## What the exercise asks
Transcribe exactly the lines that fall between the one holding "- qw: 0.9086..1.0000" and the one holding "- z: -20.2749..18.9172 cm", inclusive, from the entries below.

## The data
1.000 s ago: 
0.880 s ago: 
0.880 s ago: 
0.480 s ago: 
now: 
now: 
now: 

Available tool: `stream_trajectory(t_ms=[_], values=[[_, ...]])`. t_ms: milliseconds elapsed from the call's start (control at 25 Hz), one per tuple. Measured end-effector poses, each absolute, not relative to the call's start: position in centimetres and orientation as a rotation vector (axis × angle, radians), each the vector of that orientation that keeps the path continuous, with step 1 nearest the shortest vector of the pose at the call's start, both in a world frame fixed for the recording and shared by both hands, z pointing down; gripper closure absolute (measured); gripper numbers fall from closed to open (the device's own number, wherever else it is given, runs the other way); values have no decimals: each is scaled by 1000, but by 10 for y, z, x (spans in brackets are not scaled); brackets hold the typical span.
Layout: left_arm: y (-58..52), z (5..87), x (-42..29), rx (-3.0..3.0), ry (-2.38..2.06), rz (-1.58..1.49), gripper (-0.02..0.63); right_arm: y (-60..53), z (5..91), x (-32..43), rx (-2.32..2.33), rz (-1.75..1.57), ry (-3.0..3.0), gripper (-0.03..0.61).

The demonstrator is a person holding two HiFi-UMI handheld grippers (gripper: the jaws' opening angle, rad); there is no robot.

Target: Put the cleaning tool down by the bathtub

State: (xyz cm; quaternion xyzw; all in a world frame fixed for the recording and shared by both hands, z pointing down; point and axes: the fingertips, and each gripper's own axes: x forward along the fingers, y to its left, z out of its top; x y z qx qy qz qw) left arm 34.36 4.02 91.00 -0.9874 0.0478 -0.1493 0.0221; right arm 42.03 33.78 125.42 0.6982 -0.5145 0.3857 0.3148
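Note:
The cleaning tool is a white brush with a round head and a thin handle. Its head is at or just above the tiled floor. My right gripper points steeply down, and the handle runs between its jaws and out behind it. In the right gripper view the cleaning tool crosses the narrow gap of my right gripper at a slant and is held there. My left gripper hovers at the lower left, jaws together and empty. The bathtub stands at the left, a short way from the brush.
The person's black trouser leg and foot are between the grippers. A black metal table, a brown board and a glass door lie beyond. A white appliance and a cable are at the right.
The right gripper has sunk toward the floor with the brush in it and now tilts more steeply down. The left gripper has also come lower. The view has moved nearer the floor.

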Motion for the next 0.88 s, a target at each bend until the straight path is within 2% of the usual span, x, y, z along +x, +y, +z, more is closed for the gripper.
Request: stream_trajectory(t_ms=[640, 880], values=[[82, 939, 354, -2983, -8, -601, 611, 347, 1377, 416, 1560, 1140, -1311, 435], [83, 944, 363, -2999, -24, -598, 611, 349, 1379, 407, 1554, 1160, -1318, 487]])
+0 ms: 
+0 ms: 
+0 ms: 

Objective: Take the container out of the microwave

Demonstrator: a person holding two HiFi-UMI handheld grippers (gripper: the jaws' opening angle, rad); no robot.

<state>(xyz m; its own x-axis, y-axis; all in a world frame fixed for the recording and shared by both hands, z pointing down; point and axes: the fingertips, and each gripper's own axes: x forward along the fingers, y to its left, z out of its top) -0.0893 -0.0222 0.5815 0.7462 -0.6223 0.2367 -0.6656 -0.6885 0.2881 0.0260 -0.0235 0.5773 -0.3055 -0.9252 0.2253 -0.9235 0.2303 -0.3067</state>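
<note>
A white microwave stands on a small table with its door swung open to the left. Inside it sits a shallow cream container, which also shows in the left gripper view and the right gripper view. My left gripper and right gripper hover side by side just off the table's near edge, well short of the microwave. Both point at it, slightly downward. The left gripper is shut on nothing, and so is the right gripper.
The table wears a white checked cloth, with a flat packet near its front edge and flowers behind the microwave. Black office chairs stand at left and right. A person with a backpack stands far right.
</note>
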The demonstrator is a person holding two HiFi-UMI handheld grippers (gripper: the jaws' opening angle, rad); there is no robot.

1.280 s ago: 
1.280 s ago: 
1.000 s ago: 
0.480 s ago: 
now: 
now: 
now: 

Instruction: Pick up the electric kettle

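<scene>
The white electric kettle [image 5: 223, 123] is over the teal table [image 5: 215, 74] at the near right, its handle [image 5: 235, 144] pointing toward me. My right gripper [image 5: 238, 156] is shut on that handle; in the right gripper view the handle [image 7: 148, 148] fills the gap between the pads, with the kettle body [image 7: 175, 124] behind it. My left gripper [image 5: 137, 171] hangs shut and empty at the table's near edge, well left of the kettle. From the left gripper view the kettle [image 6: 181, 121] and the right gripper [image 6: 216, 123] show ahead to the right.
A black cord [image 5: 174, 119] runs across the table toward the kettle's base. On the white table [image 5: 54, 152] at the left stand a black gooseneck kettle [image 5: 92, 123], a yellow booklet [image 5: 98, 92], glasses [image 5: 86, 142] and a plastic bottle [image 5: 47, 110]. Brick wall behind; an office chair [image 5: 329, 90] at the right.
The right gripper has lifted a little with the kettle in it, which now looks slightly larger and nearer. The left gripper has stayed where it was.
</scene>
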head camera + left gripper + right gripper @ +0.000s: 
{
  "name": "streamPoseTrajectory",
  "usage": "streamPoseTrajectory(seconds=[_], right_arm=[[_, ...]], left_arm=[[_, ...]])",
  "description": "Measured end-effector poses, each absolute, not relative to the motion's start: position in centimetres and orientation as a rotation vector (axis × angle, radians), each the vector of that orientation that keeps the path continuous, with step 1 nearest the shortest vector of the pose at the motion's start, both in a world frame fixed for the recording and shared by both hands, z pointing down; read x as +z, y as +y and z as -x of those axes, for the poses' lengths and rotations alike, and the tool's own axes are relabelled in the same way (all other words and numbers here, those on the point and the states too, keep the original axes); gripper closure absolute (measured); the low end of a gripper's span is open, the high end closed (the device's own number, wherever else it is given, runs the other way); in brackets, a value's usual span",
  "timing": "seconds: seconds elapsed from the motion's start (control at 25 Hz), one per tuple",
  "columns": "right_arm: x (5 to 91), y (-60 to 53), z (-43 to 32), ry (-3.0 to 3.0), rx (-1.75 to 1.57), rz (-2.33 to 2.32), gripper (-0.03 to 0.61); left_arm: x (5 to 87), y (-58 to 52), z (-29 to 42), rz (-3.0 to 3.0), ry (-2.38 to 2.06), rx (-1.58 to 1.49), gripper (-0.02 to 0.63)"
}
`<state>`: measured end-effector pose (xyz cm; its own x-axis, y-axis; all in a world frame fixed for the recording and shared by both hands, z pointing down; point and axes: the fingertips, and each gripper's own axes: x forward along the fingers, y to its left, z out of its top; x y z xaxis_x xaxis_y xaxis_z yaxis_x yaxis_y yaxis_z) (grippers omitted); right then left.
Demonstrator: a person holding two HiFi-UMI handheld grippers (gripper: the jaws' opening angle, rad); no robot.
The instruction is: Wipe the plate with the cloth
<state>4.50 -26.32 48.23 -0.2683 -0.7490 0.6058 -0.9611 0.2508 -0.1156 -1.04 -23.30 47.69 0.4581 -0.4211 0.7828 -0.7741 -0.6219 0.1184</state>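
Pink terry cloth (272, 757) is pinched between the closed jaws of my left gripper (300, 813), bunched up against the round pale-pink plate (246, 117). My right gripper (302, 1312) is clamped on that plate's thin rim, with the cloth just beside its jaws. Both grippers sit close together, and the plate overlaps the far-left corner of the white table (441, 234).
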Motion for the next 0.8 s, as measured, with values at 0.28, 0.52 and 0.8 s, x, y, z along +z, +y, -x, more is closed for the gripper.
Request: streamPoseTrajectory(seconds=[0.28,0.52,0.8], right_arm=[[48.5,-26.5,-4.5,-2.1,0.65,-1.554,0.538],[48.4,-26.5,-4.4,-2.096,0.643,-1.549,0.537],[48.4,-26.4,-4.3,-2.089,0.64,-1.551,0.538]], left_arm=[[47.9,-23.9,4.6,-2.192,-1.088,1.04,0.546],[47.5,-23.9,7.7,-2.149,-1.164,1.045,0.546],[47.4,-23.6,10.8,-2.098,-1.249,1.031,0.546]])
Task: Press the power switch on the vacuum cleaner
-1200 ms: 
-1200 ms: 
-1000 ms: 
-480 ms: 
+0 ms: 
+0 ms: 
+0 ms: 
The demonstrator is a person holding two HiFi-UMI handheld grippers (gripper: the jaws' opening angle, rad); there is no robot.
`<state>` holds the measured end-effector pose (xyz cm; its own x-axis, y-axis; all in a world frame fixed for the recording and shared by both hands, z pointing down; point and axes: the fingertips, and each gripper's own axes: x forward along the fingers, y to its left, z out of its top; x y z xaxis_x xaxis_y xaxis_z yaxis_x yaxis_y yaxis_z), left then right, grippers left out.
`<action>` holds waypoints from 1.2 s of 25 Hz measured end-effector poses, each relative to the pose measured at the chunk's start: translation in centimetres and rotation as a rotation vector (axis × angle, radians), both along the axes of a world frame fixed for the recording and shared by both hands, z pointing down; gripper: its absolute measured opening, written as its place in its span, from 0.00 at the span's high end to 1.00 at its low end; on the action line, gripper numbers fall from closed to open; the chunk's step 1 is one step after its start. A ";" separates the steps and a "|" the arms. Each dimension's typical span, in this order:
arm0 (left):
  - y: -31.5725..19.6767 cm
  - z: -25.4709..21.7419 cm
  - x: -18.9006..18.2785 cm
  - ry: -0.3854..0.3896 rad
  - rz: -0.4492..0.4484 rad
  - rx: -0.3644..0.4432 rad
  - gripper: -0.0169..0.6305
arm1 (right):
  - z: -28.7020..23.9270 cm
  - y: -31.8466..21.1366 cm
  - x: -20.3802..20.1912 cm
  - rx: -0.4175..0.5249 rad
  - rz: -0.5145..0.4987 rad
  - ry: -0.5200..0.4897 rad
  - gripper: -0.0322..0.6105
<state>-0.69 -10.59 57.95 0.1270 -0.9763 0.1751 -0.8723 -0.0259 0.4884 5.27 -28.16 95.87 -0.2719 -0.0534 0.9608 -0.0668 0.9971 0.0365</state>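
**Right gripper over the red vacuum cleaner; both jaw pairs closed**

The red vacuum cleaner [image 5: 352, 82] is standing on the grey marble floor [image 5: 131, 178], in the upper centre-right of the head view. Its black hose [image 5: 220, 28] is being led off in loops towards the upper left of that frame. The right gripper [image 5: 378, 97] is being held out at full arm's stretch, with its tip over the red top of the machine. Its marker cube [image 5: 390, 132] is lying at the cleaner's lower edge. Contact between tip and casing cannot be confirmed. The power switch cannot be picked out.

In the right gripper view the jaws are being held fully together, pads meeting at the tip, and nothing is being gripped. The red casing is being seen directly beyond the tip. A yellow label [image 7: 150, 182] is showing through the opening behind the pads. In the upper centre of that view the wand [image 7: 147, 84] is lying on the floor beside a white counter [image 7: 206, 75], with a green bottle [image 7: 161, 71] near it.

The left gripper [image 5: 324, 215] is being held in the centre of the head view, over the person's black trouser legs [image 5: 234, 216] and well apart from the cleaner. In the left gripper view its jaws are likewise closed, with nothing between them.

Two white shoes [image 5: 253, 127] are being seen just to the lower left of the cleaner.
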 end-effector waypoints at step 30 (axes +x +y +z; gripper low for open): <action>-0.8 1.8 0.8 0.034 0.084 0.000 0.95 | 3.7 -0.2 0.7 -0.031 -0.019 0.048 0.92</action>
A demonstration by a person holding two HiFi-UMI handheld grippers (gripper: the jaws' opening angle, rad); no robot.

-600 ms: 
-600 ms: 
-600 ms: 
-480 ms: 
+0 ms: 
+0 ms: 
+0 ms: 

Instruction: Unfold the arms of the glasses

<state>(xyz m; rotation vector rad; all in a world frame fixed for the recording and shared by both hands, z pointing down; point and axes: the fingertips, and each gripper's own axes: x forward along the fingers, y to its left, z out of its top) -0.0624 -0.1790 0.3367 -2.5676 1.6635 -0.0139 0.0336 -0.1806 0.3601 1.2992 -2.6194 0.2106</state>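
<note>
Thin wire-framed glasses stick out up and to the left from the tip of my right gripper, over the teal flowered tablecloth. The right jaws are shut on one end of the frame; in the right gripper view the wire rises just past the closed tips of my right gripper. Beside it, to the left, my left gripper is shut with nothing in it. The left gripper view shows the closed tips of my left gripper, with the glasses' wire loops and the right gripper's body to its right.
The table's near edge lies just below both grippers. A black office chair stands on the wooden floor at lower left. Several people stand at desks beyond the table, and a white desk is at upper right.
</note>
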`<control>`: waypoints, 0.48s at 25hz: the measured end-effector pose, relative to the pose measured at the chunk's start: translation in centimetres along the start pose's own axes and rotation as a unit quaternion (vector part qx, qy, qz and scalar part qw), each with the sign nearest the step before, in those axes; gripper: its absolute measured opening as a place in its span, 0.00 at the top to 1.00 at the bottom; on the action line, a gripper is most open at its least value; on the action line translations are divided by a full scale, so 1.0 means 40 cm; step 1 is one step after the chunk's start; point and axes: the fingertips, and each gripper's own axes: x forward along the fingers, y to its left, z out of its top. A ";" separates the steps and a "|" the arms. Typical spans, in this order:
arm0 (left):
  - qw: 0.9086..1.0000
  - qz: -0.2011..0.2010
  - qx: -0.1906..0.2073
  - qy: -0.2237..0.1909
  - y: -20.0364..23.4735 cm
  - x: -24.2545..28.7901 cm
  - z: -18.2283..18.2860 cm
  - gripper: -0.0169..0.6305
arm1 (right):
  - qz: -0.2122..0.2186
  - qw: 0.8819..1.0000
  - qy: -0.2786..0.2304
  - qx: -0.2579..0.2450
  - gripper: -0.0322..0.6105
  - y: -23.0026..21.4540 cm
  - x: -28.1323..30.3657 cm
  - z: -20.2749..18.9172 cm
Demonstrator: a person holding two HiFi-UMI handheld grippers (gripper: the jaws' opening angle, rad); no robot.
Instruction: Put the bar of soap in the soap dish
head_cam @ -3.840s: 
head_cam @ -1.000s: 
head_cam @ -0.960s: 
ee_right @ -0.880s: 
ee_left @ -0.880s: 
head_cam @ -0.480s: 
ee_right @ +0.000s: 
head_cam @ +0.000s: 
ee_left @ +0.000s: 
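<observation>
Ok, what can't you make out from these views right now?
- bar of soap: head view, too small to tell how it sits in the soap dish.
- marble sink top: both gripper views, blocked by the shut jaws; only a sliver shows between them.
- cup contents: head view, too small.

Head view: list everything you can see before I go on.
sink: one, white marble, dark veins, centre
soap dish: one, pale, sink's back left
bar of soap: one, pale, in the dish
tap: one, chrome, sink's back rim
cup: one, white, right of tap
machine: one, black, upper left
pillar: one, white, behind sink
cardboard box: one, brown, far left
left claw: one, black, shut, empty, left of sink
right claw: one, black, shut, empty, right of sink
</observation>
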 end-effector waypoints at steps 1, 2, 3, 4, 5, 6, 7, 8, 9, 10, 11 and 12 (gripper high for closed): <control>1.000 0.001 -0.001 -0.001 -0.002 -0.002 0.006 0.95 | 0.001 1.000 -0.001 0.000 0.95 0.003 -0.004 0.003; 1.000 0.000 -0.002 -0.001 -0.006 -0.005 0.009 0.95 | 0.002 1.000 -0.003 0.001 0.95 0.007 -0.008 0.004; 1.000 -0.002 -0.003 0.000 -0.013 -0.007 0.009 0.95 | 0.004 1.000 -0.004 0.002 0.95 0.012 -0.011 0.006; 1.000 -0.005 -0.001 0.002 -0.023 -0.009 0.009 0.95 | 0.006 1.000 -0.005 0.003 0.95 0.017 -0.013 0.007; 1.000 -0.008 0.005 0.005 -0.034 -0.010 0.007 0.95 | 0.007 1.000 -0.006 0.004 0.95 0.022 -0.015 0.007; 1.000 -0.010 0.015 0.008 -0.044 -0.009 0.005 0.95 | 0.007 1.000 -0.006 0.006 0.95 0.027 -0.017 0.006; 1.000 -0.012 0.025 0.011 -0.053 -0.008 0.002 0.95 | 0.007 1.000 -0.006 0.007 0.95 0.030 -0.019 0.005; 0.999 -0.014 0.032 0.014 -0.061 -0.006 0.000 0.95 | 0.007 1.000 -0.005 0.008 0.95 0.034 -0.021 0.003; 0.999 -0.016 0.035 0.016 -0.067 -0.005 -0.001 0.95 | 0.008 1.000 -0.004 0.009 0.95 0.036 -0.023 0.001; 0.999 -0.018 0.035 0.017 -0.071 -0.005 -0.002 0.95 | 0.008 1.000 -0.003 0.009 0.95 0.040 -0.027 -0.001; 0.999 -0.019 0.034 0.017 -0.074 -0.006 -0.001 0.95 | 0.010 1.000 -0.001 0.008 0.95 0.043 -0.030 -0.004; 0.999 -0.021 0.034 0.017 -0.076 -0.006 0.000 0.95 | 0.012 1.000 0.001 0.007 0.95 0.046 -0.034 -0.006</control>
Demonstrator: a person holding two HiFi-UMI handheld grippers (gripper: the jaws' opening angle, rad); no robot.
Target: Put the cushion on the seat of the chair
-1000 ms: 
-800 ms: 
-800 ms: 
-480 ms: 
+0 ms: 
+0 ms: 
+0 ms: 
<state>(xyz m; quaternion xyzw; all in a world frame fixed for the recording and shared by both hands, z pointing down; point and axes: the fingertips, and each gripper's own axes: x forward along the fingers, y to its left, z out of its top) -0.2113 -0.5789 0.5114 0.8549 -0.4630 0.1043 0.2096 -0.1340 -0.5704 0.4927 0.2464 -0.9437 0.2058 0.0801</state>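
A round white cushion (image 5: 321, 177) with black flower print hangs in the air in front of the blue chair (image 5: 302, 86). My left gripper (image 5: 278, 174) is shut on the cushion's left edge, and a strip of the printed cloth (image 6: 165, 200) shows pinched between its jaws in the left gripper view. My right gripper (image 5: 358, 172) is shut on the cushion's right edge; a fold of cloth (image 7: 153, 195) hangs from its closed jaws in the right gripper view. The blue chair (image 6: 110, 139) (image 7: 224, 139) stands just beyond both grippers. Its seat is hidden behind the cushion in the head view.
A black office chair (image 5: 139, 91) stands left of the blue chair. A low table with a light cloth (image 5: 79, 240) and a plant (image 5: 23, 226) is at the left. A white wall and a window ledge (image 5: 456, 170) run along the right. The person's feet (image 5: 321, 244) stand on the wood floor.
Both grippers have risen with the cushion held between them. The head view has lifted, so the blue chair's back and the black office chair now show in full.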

## Reply
  - qw: 0.9086..1.0000
  - qz: -0.2011..0.2010
  - qx: -0.1906..0.2073
  - qy: -0.2237..0.1909
  - y: -20.0364..23.4735 cm
  - x: -24.2545..28.7901 cm
  - z: -18.2283..18.2860 cm
  - gripper: -0.0169..0.6305
arm1 (right):
  - qz: -0.2122..0.2186
  - qw: 0.8819..1.0000
  - qy: -0.2786..0.2304
  - qx: -0.2579..0.2450
  - gripper: -0.0322..0.6105
  - y: -23.0026..21.4540 cm
  - x: -28.1323..30.3657 cm
  - z: -20.2749..18.9172 cm

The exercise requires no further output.